╭──
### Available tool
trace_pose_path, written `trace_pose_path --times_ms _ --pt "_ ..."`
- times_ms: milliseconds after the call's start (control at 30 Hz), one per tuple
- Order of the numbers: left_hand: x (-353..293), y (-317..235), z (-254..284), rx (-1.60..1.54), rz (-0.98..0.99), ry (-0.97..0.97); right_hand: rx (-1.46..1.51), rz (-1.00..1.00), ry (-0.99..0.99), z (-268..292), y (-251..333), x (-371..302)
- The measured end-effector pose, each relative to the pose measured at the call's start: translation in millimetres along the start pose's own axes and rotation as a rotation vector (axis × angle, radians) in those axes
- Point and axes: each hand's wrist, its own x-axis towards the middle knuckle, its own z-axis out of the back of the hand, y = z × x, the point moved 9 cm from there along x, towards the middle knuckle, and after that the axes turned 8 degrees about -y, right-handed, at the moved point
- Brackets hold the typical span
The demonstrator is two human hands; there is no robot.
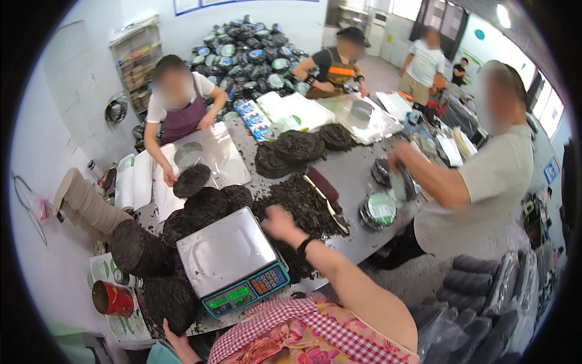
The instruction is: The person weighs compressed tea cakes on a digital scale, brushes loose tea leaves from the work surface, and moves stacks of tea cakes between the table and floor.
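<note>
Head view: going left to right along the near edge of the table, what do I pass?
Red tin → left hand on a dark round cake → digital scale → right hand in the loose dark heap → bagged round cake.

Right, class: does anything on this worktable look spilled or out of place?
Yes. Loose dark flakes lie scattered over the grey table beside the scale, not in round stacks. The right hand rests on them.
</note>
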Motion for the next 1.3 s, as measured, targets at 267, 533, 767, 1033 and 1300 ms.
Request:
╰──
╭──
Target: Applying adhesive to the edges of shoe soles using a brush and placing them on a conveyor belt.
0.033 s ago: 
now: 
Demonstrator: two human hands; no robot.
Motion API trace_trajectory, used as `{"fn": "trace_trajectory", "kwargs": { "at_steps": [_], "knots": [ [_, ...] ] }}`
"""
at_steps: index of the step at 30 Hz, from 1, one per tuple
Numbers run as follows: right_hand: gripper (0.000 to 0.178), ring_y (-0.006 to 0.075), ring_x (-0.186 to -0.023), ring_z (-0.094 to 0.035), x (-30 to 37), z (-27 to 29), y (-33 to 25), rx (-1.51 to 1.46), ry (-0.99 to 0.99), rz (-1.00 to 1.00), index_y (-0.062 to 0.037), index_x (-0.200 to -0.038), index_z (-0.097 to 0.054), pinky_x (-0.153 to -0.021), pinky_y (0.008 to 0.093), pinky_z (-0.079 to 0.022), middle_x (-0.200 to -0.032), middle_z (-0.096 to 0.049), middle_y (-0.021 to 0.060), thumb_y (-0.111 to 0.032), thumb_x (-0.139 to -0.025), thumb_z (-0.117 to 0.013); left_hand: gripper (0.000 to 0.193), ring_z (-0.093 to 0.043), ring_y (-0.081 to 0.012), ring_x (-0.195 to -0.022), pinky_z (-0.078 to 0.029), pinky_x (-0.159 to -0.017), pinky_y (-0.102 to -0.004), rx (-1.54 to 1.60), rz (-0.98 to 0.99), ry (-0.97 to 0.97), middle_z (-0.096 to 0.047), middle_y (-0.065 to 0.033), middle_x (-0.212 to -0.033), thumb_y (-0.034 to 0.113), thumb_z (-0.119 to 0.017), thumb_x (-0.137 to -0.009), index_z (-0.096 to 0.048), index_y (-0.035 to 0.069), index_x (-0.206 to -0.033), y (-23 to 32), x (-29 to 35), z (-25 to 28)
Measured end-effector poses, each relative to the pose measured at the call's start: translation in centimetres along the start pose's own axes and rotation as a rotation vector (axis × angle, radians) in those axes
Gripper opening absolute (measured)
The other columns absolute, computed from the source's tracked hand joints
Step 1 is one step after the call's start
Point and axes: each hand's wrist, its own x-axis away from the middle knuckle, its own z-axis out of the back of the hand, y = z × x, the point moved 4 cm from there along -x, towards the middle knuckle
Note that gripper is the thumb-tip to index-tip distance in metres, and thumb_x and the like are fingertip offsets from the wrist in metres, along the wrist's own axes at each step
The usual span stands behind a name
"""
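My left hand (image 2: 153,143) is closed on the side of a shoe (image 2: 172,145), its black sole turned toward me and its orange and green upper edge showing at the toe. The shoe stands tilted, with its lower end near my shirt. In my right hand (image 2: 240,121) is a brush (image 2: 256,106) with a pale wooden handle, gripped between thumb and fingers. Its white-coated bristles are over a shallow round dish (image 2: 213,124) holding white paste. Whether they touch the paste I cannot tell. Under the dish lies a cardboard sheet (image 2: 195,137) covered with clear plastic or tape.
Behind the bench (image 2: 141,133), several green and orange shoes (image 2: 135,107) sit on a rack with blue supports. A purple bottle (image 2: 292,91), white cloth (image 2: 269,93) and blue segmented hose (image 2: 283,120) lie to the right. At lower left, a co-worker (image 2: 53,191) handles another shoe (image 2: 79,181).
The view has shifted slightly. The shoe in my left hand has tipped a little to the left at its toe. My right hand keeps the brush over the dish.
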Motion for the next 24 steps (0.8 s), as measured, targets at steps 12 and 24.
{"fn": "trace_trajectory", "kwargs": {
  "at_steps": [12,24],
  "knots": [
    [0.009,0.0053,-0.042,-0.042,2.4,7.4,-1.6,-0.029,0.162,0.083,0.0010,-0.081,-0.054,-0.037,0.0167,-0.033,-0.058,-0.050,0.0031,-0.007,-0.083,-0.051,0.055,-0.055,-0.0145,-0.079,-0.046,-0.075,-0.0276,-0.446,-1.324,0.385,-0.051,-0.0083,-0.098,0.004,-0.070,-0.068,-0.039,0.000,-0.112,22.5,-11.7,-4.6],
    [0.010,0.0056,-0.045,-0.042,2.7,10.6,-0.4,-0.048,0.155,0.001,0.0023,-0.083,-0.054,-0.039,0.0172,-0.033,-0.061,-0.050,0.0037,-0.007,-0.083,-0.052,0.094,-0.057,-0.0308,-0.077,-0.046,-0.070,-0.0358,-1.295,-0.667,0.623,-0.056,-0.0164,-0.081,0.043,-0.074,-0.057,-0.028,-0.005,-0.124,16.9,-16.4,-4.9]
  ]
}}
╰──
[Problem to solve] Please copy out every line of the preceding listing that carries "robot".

[Answer to the problem]
The demonstrator is two human hands; there is no robot.
Demonstrator: two human hands; no robot.

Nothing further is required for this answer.